Monday, March 20, 2006

Man's flaws, and greatness

It may be too little, too late for many from Louisiana, but the description of how the aid package to LA came about is striking because it describes how one person was open to change:

from the New York Times

With Gov. Kathleen Babineaux Blanco and Mayor C. Ray Nagin at his side, Mr. Powell announced that the president would seek $4.2 billion more for Louisiana to compensate homeowners — even those in the flood plain.

Mr. Powell's epiphany came after hours of listening to Louisianians: the decision makers; the woman who cleaned his room at the Sheraton; Victoria Reggie Kennedy, the wife of Senator Edward M. Kennedy (whom he called after hearing she was a Louisiana native); the inspectors examining high-water marks in homes. As he drove through New Orleans with Mr. Bush on March 8, he pointed to a small restaurant in the Ninth Ward and rattled off the owner's real estate woes.

"He had a learning experience," said Walter Isaacson, vice chairman of the Louisiana Recovery Authority. "It's the most amazing thing for somebody of his stature. It's because by himself, he walked around. He walked around and talked to people."

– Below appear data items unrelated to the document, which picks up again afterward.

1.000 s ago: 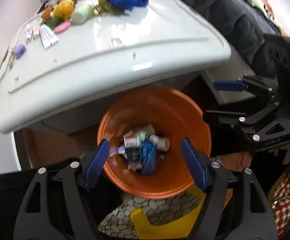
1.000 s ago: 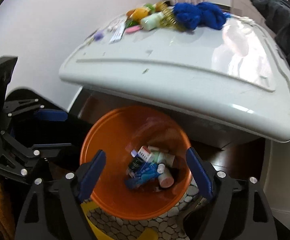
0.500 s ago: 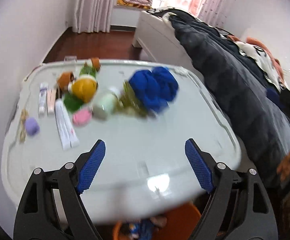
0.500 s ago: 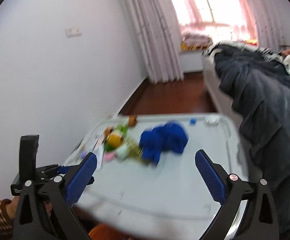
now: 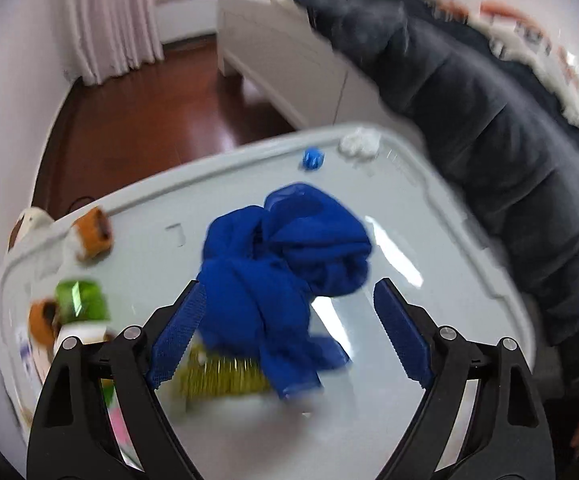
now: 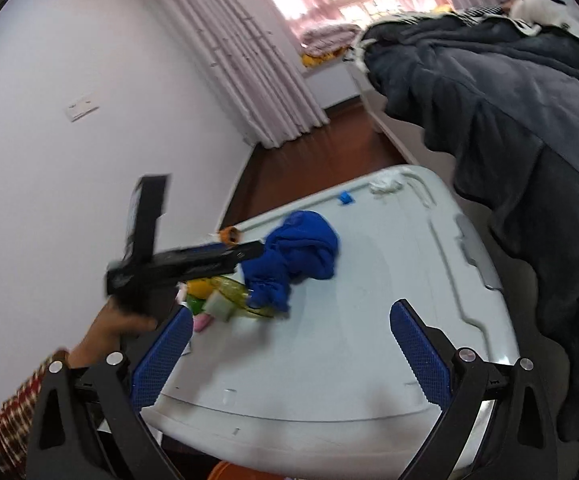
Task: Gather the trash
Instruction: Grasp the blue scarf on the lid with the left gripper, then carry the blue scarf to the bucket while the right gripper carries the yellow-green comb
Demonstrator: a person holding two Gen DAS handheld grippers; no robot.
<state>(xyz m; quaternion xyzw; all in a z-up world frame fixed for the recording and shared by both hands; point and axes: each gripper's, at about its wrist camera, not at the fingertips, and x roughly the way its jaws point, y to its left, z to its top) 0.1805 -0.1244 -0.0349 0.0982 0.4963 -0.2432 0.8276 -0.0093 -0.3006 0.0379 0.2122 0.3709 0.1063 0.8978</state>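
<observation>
Trash on white lid [image 5: 369,420]: blue cloth [image 5: 285,264] in centre, crumpled, likely dropped there loosely; yellow-green wrapper [image 5: 225,372] partly under its near edge; blue scrap [image 5: 312,159] and white tissue [image 5: 359,144] at far edge. Bottles and toys [image 5: 81,300] crowded at left side, probably not all for throwing away. Left gripper [image 5: 289,332] low over cloth, jaws wide apart and empty, seemingly aimed to straddle it. Right gripper [image 6: 289,356] near the lid's front edge, also wide apart, holding nothing. Orange bin [image 6: 229,472] just visible below lid, placed close for short drops.
</observation>
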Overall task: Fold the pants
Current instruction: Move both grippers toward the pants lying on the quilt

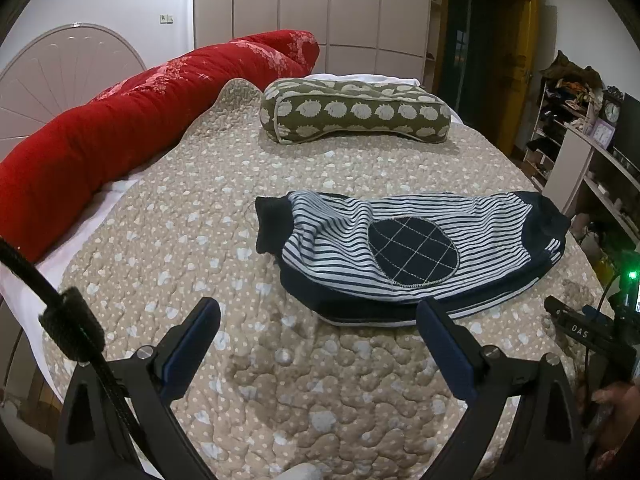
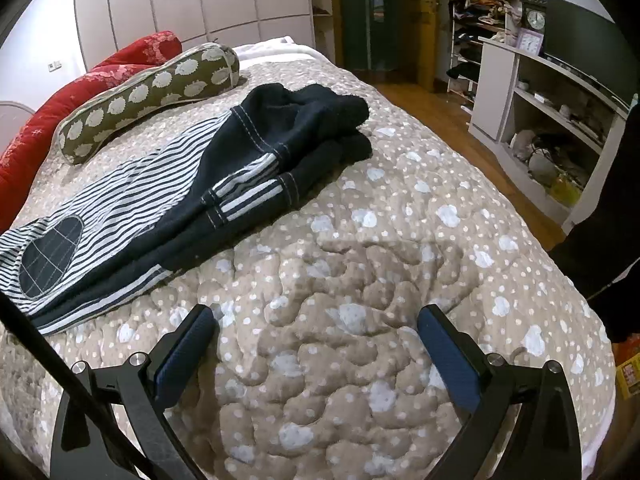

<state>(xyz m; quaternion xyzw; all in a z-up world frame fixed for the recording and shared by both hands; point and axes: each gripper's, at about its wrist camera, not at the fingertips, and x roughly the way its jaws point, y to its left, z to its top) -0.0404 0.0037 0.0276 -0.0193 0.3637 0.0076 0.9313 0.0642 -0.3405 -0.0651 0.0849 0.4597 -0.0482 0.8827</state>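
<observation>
Small navy and white striped pants (image 1: 416,248) with a round navy knee patch lie on the beige quilted bed (image 1: 200,240), legs stacked one on the other. My left gripper (image 1: 318,312) is open and empty, just in front of the pants' near edge. The pants also show in the right wrist view (image 2: 168,184), running from lower left up to the dark waist end (image 2: 312,120). My right gripper (image 2: 316,320) is open and empty over bare quilt (image 2: 400,240), to the right of the pants.
An olive pillow with white patches (image 1: 352,114) and a red quilt roll (image 1: 132,120) lie at the bed's far side. White shelving (image 2: 540,112) stands across a wooden floor on the right. The right-hand gripper's body (image 1: 592,332) shows at the left wrist view's right edge.
</observation>
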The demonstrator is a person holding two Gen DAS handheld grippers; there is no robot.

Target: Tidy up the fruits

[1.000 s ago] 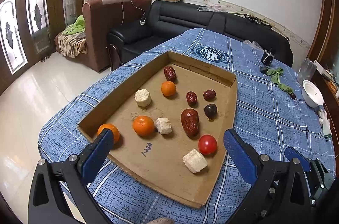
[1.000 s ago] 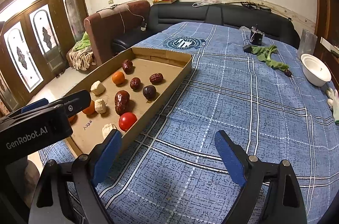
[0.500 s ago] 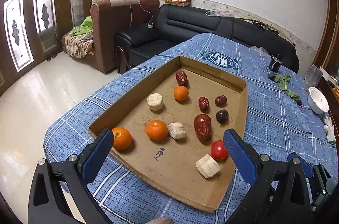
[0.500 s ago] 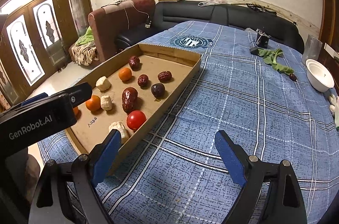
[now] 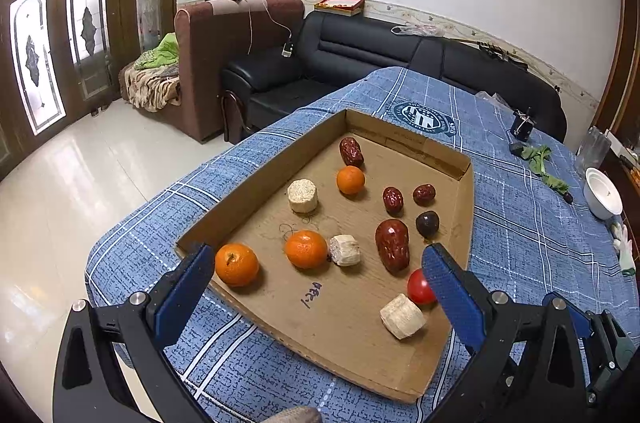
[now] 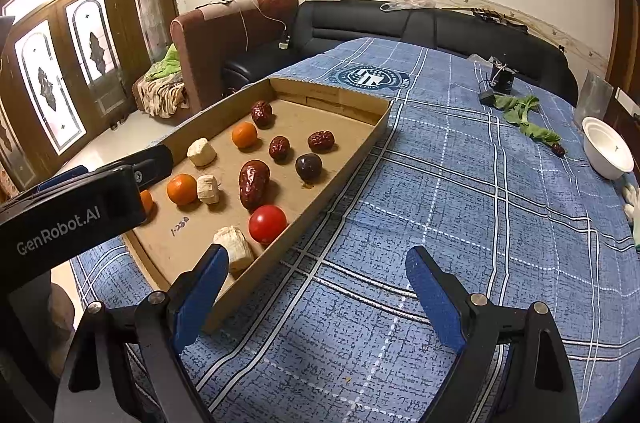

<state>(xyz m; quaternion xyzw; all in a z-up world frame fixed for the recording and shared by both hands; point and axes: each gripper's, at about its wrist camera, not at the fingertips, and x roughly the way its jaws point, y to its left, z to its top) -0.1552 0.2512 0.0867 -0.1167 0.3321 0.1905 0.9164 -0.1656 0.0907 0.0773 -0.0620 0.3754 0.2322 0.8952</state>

Mr. Powell says walking about in the region incognito, in blue jeans and boots, is becoming a bit harder now that people are starting to recognize him. "I went with no preconceived thoughts," he said. "And I realized that while Mississippi was an act of God, Louisiana was an act of God and man. There were some flaws. The levees breached."

Katrina brought everything out into the light that had been hiding in deep dark places: racism, extremes of poverty and wealth, poor city planning, poor emergency planning, people being let down in large and small ways every day in the city of New Orleans...but it also brought out poetry, music, and life, in ways we've only just begun to see. I visited a few weeks after, and life is tenacious. It's also fragile -- I just hope we don't have to learn all the same lessons, all over again, in a few months. Hurricane season is almost upon us.

Great book about the underlying causes of the extreme damage Katrina visited: Bayou Farewell: The Rich Life and Tragic Death of Louisiana's Cajun Coast, by Mike Tidwell.